The tawny-browed owl (Pulsatrix koeniswaldiana) is a species of owl in the family Strigidae. It is found in Argentina, Brazil, and Paraguay.

==Taxonomy and systematics==

The tawny-browed owl may form a superspecies with band-bellied owl (P. melanota). It has been suggested that they are conspecific but they have different morphology and vocalizations. It is monotypic.

==Description==

The tawny-browed owl is about 44 cm long. Males weigh 405 to 562 g and females 331 to 670 g. It has a brown facial disk surrounded by ochre, a white chin patch, and creamy "brows" over chestnut-brown eyes. Its breast, upperparts, and tail are dark chocolate brown, and the tail has white bars. The belly is buff and the rest of the underparts are light ochre. The juvenile is initially almost entirely white and gradually attains adult plumage over several years.

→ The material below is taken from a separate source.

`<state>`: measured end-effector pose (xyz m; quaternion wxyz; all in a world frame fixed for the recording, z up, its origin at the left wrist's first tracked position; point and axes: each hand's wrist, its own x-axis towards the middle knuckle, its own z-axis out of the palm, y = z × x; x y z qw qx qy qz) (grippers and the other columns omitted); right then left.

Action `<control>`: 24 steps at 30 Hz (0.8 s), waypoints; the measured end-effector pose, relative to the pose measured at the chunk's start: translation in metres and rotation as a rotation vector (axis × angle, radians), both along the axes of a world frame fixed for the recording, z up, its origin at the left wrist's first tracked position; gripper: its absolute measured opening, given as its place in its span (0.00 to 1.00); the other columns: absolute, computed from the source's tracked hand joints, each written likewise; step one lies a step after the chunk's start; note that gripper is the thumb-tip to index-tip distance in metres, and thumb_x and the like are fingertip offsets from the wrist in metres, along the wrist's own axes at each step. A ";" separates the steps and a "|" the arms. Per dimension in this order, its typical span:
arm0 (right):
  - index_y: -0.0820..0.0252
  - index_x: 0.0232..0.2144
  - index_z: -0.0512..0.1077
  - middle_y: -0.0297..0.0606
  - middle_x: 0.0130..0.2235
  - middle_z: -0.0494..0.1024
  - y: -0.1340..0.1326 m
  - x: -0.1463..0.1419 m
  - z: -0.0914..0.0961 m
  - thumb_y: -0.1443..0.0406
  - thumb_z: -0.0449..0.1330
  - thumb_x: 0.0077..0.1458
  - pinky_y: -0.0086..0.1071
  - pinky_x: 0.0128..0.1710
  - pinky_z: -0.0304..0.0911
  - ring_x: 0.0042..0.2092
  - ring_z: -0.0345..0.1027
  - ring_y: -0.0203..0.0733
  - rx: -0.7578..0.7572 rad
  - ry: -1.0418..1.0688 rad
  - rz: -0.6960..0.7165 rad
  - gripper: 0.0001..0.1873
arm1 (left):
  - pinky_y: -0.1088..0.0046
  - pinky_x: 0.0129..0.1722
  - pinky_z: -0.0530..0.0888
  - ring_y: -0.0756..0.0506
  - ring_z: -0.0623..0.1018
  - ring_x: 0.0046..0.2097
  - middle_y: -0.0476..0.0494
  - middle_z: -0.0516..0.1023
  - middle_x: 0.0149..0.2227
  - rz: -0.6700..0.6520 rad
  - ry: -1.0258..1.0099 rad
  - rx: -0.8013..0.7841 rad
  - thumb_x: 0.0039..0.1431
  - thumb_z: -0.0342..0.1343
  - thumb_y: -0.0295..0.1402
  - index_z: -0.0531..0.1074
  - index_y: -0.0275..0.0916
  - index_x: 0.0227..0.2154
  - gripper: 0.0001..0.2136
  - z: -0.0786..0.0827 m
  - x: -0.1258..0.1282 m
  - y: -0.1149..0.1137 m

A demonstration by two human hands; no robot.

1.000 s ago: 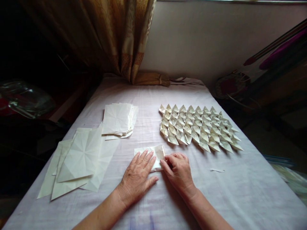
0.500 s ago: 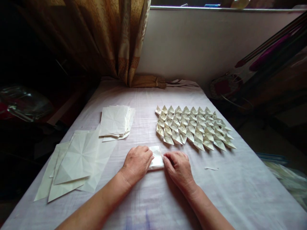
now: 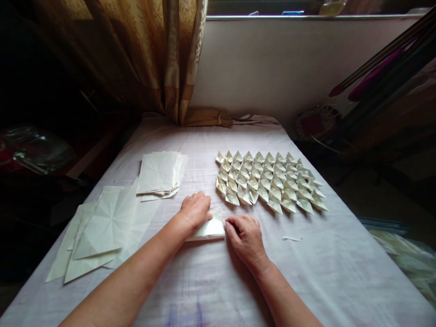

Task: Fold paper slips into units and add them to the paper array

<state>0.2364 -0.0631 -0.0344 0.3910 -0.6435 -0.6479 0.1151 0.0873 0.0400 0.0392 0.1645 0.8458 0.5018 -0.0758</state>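
Observation:
A folded sheet of white paper (image 3: 211, 229) lies flat on the cloth in front of me, partly covered on its left by my left hand and forearm. My left hand (image 3: 196, 209) presses on its upper edge with fingers curled together. At the right edge of the paper, my right hand (image 3: 244, 234) has thumb and index finger pinched against the corner; the contact is small and partly hidden. Beyond my right hand stand rows of small folded paper boats (image 3: 269, 179), packed close together.
A stack of creased paper squares (image 3: 158, 172) lies at the left, with more loose creased sheets (image 3: 102, 222) nearer me. A thin white strip (image 3: 292, 239) rests on the cloth (image 3: 306, 281) to the right. A gold curtain (image 3: 170, 59) hangs at the back.
My left hand has slid up and leftward over the folded paper, and more of the paper's lower edge shows. The whole view has shifted slightly left.

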 end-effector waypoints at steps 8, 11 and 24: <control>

==Distribution and habitat==

The tawny-browed owl is found in Brazil from Espírito Santo state south to northern Rio Grande do Sul and the immediately adjacent areas of eastern Paraguay and northeastern Argentina. It inhabits humid tropical forest, open woodland, and forest dominated by Araucaria evergreens. In elevation it ranges from sea level to about 1500 m.

==Behavior==
===Feeding===

The tawny-browed owl is nocturnal. It hunts in the canopy from a perch, taking small mammals, birds, large insects, and probably other small vertebrates.

===Breeding===

The tawny-browed owl's breeding phenology has been poorly studied. Its nesting season has not been determined. The clutch size is usually two, laid in a tree cavity, and incubated by the female. Both parents care for fledged young.

===Vocalization===

The male tawny-browed owl makes a "[l]ow, descending sequence of guttural, ventriloquial 'brrr brrr brrr brrr' or 'ut ut ut ut ut' notes, accelerating and weaker at [the] end", to which the female responds with a higher pitched call.

==Status==

The IUCN has assessed the tawny-browed owl as being of Least Concern. Its population size has not been determined, and it is thought to be "relatively rare, or at best uncommon". It occurs in some protected areas, but its Atlantic Forest habitat has been much reduced and fragmented.